**What this task involves**
Whenever a line below mentions the word "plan", that line should be copied.

**Data section**
━━━

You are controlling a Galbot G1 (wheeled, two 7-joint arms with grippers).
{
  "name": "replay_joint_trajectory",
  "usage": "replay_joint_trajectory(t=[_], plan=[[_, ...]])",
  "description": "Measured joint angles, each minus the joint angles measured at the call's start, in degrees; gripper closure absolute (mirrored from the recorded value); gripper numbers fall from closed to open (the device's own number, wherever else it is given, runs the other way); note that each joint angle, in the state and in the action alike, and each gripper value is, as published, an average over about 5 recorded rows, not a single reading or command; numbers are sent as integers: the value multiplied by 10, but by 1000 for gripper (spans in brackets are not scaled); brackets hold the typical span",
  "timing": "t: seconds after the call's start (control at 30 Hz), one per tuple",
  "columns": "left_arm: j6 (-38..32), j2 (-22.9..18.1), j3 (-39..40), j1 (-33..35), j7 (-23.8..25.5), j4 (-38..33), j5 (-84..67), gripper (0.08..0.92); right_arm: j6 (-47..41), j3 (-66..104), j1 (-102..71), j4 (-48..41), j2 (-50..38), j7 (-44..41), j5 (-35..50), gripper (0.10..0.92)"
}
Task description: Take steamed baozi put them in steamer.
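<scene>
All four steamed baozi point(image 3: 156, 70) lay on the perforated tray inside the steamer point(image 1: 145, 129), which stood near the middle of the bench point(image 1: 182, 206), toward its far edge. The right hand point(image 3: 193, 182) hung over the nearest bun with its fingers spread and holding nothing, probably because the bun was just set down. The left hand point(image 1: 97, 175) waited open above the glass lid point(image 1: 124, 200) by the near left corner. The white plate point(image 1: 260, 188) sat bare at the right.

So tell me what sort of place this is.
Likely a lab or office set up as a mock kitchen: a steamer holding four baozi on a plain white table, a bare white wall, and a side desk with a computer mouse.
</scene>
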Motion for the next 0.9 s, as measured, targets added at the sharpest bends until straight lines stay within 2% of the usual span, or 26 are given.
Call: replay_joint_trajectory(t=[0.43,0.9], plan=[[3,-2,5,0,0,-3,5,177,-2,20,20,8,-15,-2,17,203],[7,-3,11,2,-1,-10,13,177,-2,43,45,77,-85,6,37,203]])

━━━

**Your solution**
  "usage": "replay_joint_trajectory(t=[_], plan=[[_, ...]])",
Call: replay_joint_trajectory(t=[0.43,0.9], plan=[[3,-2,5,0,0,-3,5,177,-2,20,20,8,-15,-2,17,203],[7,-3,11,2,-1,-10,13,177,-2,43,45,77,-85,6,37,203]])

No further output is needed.